*WORK INSTRUCTION*
The entries that follow include a run beginning at the line with "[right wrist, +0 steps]" and ending at the line with "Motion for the"; restate that run word for word and leave the rest out.

*RECORD EXCERPTS*

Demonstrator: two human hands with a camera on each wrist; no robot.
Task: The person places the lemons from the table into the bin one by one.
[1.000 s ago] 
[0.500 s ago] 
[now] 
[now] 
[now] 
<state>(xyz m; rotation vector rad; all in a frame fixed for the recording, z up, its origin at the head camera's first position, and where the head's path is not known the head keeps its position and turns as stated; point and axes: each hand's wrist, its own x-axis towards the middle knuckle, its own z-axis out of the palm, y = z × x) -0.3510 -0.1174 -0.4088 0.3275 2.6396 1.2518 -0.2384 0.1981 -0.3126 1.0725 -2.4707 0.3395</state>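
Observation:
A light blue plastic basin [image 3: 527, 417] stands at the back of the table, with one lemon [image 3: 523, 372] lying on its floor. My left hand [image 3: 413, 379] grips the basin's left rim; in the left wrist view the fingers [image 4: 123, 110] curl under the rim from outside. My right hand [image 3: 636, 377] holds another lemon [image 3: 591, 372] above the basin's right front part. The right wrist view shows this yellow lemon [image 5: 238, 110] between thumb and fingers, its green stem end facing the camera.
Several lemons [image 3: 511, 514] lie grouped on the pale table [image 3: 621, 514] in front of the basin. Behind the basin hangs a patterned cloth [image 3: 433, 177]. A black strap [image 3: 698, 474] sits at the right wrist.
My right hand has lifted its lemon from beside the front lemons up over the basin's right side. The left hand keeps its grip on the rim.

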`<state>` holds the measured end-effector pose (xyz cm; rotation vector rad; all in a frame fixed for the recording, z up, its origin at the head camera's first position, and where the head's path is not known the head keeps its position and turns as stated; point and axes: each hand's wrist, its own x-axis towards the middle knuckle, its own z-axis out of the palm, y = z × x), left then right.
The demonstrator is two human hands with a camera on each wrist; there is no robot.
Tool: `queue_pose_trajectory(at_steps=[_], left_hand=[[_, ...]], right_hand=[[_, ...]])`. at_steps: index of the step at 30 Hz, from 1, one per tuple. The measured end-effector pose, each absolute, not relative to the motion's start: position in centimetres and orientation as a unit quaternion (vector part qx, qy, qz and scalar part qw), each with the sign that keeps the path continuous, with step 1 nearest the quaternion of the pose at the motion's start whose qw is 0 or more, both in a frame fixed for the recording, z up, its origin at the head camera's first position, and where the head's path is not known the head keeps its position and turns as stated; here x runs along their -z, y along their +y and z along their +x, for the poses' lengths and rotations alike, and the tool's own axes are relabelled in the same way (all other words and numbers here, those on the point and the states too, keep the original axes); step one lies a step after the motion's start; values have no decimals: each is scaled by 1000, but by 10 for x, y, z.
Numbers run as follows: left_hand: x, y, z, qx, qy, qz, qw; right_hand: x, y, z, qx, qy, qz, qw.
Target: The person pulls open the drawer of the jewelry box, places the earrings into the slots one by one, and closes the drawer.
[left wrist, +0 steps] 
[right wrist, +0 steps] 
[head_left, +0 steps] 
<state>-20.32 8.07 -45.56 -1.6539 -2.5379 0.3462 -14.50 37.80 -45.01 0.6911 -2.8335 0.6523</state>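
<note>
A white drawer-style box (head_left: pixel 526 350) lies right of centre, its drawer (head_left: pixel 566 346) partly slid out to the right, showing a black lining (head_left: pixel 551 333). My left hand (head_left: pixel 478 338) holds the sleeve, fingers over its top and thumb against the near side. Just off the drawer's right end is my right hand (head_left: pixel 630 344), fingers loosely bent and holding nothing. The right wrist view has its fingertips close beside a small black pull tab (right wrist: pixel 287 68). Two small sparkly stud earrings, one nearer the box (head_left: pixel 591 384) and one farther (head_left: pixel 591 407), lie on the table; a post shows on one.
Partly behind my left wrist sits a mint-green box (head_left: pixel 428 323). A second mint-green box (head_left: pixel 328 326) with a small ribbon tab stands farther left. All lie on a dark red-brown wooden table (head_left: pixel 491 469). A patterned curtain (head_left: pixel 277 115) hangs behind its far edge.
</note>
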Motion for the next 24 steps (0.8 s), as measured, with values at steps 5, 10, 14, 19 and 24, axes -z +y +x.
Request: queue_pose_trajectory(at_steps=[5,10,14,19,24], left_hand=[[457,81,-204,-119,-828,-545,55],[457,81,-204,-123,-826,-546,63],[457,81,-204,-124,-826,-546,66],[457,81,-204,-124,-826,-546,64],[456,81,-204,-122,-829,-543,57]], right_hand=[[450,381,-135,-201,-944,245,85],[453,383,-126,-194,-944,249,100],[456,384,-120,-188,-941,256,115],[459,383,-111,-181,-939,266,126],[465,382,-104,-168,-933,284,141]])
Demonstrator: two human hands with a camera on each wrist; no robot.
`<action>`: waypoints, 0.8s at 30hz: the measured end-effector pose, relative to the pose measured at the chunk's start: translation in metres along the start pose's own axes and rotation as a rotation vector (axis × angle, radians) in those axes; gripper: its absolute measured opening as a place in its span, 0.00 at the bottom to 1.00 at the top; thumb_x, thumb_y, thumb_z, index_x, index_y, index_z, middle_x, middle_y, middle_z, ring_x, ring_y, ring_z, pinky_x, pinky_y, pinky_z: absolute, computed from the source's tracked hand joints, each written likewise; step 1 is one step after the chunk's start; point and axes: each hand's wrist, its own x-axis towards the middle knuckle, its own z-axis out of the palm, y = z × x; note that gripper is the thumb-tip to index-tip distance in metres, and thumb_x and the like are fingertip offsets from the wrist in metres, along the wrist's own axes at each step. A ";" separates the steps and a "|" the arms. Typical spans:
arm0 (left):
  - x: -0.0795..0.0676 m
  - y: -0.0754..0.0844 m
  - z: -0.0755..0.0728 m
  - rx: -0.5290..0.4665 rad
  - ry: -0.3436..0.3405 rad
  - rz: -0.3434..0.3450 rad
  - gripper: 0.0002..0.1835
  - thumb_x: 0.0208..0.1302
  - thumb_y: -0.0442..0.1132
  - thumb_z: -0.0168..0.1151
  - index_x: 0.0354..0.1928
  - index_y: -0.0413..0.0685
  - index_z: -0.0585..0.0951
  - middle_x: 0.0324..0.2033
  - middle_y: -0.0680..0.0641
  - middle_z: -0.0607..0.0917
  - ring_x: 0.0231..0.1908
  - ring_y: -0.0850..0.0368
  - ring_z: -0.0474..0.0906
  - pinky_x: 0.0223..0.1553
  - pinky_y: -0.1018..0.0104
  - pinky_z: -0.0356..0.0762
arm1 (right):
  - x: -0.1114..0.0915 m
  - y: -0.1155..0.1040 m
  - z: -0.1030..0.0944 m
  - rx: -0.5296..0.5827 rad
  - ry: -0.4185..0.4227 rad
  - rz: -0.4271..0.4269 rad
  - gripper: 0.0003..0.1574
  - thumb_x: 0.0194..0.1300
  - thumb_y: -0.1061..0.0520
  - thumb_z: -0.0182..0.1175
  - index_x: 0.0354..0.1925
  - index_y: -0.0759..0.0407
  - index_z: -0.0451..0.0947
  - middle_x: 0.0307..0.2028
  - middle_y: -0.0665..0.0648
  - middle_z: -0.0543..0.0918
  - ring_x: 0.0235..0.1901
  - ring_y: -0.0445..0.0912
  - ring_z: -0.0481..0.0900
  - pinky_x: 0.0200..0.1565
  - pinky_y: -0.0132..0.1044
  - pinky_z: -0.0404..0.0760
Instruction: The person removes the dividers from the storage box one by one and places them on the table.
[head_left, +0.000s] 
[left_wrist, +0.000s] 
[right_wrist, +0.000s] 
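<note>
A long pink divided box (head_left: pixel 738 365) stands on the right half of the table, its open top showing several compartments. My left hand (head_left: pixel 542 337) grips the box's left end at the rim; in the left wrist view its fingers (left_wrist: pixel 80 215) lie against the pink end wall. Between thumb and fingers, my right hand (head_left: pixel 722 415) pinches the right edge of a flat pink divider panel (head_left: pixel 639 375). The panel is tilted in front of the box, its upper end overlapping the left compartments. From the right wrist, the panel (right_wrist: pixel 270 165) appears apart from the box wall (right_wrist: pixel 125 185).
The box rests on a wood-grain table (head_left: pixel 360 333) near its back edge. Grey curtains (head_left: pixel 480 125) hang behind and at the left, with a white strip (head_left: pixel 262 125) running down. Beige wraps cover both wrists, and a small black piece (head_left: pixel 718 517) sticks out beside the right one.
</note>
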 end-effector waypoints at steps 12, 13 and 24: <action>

*SOLUTION*
[right wrist, +0 steps] 
[head_left, +0 steps] 
<state>-20.32 8.07 -45.56 -1.6539 -2.5379 0.3462 -14.50 37.80 -45.01 0.6911 -2.8335 0.6523</state>
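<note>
A white drawer-style box (head_left: pixel 526 350) lies right of centre, its drawer (head_left: pixel 566 346) partly slid out to the right, showing a black lining (head_left: pixel 551 333). My left hand (head_left: pixel 478 338) holds the sleeve, fingers over its top and thumb against the near side. Just off the drawer's right end is my right hand (head_left: pixel 630 344), fingers loosely bent and holding nothing. The right wrist view has its fingertips close beside a small black pull tab (right wrist: pixel 287 68). Two small sparkly stud earrings, one nearer the box (head_left: pixel 591 384) and one farther (head_left: pixel 591 407), lie on the table; a post shows on one.
Partly behind my left wrist sits a mint-green box (head_left: pixel 428 323). A second mint-green box (head_left: pixel 328 326) with a small ribbon tab stands farther left. All lie on a dark red-brown wooden table (head_left: pixel 491 469). A patterned curtain (head_left: pixel 277 115) hangs behind its far edge.
</note>
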Motion for the next 24 steps (0.8 s), as measured, with values at steps 5, 10, 14, 19 and 24, axes -z +y +x.

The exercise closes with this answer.